● WORK TO BE COMPLETED
Look through the records that follow. Copy every line containing the word "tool".

[Stored data]
_ _ _ _ _ _ _

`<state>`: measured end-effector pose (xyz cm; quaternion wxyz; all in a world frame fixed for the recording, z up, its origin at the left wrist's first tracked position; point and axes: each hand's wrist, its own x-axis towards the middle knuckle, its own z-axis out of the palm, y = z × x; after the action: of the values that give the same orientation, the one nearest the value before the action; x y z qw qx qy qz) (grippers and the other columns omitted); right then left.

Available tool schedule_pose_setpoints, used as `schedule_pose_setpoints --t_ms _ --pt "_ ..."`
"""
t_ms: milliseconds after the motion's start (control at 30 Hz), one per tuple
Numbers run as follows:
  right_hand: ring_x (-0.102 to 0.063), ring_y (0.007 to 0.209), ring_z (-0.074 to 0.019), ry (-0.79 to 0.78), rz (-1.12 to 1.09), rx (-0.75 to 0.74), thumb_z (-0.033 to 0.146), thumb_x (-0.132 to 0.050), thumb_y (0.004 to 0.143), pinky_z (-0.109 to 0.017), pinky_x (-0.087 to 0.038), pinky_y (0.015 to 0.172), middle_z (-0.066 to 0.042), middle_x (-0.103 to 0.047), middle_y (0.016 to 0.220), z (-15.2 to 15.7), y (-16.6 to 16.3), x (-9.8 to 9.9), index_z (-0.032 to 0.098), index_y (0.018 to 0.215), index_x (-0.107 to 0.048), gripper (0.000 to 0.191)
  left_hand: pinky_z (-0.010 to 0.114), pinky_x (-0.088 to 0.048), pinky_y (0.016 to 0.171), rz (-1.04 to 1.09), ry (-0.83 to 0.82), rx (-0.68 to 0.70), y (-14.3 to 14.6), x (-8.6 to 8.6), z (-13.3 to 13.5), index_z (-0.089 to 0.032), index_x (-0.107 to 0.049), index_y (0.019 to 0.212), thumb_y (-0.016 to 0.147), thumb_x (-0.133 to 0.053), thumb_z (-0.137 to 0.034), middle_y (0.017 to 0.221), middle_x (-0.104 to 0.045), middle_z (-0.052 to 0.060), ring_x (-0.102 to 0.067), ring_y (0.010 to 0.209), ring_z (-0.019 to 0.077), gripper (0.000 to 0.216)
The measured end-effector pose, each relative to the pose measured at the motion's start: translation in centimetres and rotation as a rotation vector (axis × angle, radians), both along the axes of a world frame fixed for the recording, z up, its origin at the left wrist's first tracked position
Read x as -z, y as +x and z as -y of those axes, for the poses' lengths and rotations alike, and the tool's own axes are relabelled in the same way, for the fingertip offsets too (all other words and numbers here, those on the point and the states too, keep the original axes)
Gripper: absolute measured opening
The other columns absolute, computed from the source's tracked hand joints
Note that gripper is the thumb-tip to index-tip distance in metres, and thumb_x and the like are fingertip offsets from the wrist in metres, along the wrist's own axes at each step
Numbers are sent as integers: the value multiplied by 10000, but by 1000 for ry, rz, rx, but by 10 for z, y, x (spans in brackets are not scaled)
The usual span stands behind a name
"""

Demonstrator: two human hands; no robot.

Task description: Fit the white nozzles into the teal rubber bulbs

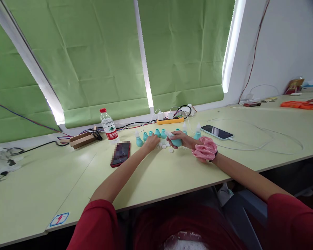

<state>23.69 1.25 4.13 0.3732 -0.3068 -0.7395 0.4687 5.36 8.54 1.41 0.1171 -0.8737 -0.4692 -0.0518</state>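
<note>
one teal bulb [176, 142] sits grasped in the right hand [185, 138], at three o'clock from the left hand [153, 141], whose grip i cannot tell beside small white pieces [171, 150], seemingly a picking step calling for a light pinch.

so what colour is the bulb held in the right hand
Light teal; the bulb in the right hand shows best in the head view.
</note>
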Motion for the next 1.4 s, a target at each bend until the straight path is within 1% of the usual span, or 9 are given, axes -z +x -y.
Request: schedule_pose_setpoints --t_ms 167,300,400,467,567,700,1033,1233,1400 --pt "-468 503 -94 71 47 -21 371 -511 730 -237 -392 497 -8 -512 609 -3 -4 2 113 753 -543 261 391 -419 701 134 3 -36 -5 -8 7 -80 -619 739 667 -475 -40 872 -552 181 -480 934 303 166" --pt "-477 555 -96 356 207 162 322 -534 679 -221 -371 534 3 -538 665 0 -15 15 139 740 -555 194 317 -459 670 372 -36 -18 -26 -18 37 -111 -614 779 726 -494 -248 753 -604 83 -562 733 186 190" --pt "-485 597 -103 561 340 280 279 -516 692 -223 -364 589 1 -564 674 6 -26 25 146 755 -577 160 311 -493 645 1085 -355 56 -44 -16 69 -89 -613 808 663 -580 -367 711 -625 69 -578 645 155 315" --pt "-485 586 -100 644 400 266 264 -499 710 -218 -358 585 -6 -570 659 10 -32 30 143 764 -580 156 336 -498 694 1384 -574 79 -52 -11 84 -79 -620 813 605 -646 -361 709 -635 72 -592 660 159 351" --pt "-496 587 -103 732 462 233 265 -488 731 -213 -354 578 -20 -577 660 14 -36 31 139 770 -573 157 347 -489 752 1556 -784 82 -56 -4 94 -73 -639 782 558 -699 -312 702 -645 74 -602 678 159 333" --pt "-517 614 -121 780 534 224 286 -477 754 -226 -358 602 -39 -587 684 20 -37 31 136 798 -559 176 338 -488 774 1650 -844 59 -52 -2 96 -63 -654 751 545 -715 -283 688 -652 83 -607 668 157 307" --pt "-503 614 -136 679 576 382 314 -453 766 -242 -341 592 -69 -581 690 34 -53 33 124 757 -538 208 334 -495 773 1868 -675 16 -42 3 111 -57 -662 690 544 -717 -256 648 -644 70 -604 630 143 252" --pt "-443 540 -86 485 391 191 336 -481 732 -213 -346 538 7 -504 588 34 -46 25 141 637 -496 217 346 -484 781 1706 -837 50 -47 -6 110 -52 -670 740 536 -722 -274 689 -650 90 -599 655 149 306" --pt "-381 363 -54 145 292 25 411 -513 699 -191 -306 381 48 -426 470 34 -44 23 148 615 -443 285 343 -482 768 1609 -786 86 -50 -10 111 -69 -682 710 520 -725 -297 692 -655 81 -593 631 143 299"
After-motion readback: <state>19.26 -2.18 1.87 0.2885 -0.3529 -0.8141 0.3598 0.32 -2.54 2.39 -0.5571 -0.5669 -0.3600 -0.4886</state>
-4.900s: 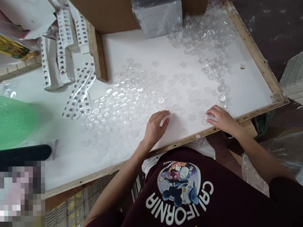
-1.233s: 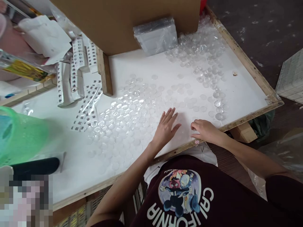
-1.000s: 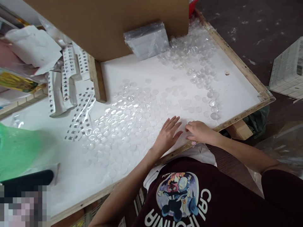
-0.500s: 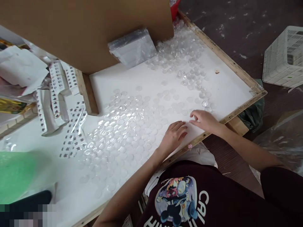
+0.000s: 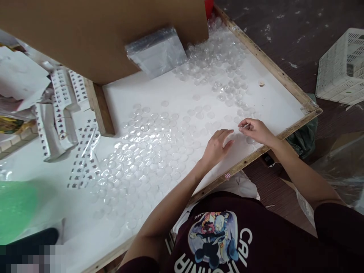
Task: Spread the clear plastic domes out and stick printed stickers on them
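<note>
Many clear, round, flattish plastic pieces [image 5: 153,151] cover the middle of the white tabletop [image 5: 273,98], mostly in a single spread layer. More of these pieces [image 5: 210,53] lie heaped at the far end, with a loose trail running toward my right hand [image 5: 256,131]. That hand hovers over the table near its front edge, fingers curled in toward the thumb; what is between them, if anything, is too small to make out. Just left of it, my left hand [image 5: 217,148] has its fingers stretched out and its thumb apart, holding nothing. A clear piece [image 5: 249,140] shows just below the right hand.
A wooden rim [image 5: 284,134] edges the table. Against a tall brown board [image 5: 113,34] leans a plastic-wrapped packet [image 5: 159,53]. Printed sticker strips [image 5: 83,151] lie on the left, near a green bag [image 5: 17,208]. A white crate [image 5: 341,68] stands on the floor.
Both hands have moved up and slightly right, away from the front rim. The right hand's fingers have curled more, and a clear piece now shows below it.
</note>
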Demonstrator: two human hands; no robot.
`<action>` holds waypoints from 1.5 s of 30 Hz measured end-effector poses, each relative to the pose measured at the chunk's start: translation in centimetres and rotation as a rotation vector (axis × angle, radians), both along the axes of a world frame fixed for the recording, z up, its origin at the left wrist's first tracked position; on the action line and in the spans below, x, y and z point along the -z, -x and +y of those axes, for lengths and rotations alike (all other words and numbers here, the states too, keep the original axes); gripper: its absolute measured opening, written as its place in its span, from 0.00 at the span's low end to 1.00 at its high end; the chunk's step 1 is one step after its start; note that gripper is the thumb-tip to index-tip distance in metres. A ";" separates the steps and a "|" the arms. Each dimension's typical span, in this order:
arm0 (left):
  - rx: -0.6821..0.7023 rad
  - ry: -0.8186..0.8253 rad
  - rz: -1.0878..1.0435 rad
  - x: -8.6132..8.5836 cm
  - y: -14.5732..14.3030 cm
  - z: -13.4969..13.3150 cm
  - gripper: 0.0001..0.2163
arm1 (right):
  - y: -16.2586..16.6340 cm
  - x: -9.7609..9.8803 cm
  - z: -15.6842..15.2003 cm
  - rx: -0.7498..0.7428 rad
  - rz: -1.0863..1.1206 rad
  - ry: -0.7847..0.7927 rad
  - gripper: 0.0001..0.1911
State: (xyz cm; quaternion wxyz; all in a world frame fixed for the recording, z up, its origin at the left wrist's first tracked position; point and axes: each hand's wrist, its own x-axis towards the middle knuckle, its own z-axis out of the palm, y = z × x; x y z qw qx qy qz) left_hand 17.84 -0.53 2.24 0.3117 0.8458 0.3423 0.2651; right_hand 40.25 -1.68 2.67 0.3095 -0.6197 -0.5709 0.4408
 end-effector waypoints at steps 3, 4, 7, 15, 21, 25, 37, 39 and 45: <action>-0.076 0.086 -0.024 0.5 -0.8 -0.1 0.16 | 1.5 -0.8 -0.7 -0.065 0.276 0.117 0.16; -0.092 0.114 -0.033 0.7 -0.9 -0.2 0.15 | 1.9 -0.9 -0.8 -0.076 0.314 0.140 0.15; -0.134 0.193 -0.059 1.0 -0.7 -0.3 0.10 | 2.7 -1.0 -1.3 -0.087 0.299 0.180 0.11; -0.141 0.295 0.013 0.3 2.9 -0.8 0.09 | 2.8 -0.8 -3.2 -0.125 -0.036 0.093 0.11; -0.116 0.151 0.122 0.8 3.7 -1.0 0.10 | 2.8 -1.2 -3.7 -0.215 -0.293 -0.052 0.11; -0.067 0.065 0.142 1.1 3.0 -1.4 0.11 | 2.5 -0.5 -2.5 -0.175 -0.380 -0.158 0.09; 0.021 -0.072 0.230 1.9 2.2 -2.0 0.06 | 3.4 2.0 6.4 -0.179 -0.545 -0.302 0.14; -0.003 -0.083 0.240 2.0 2.1 -2.0 0.07 | 3.5 2.0 7.0 -0.210 -0.525 -0.280 0.14; 0.026 -0.168 0.277 2.0 2.0 -2.4 0.09 | 1.8 0.9 6.2 -0.210 -0.440 -0.294 0.15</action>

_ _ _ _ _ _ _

● SOLUTION TO THE EXERCISE
Available tool schedule_pose_setpoints, used as `schedule_pose_setpoints --t_ms _ --pt "_ ..."`
Read x as -z, y as +x and z as -y of those axes, for the poses' lengths and rotations alike, and the tool's own axes are relabelled in the same way, for the fingertip offsets too (all other words and numbers here, those on the point and the states too, keep the original axes)

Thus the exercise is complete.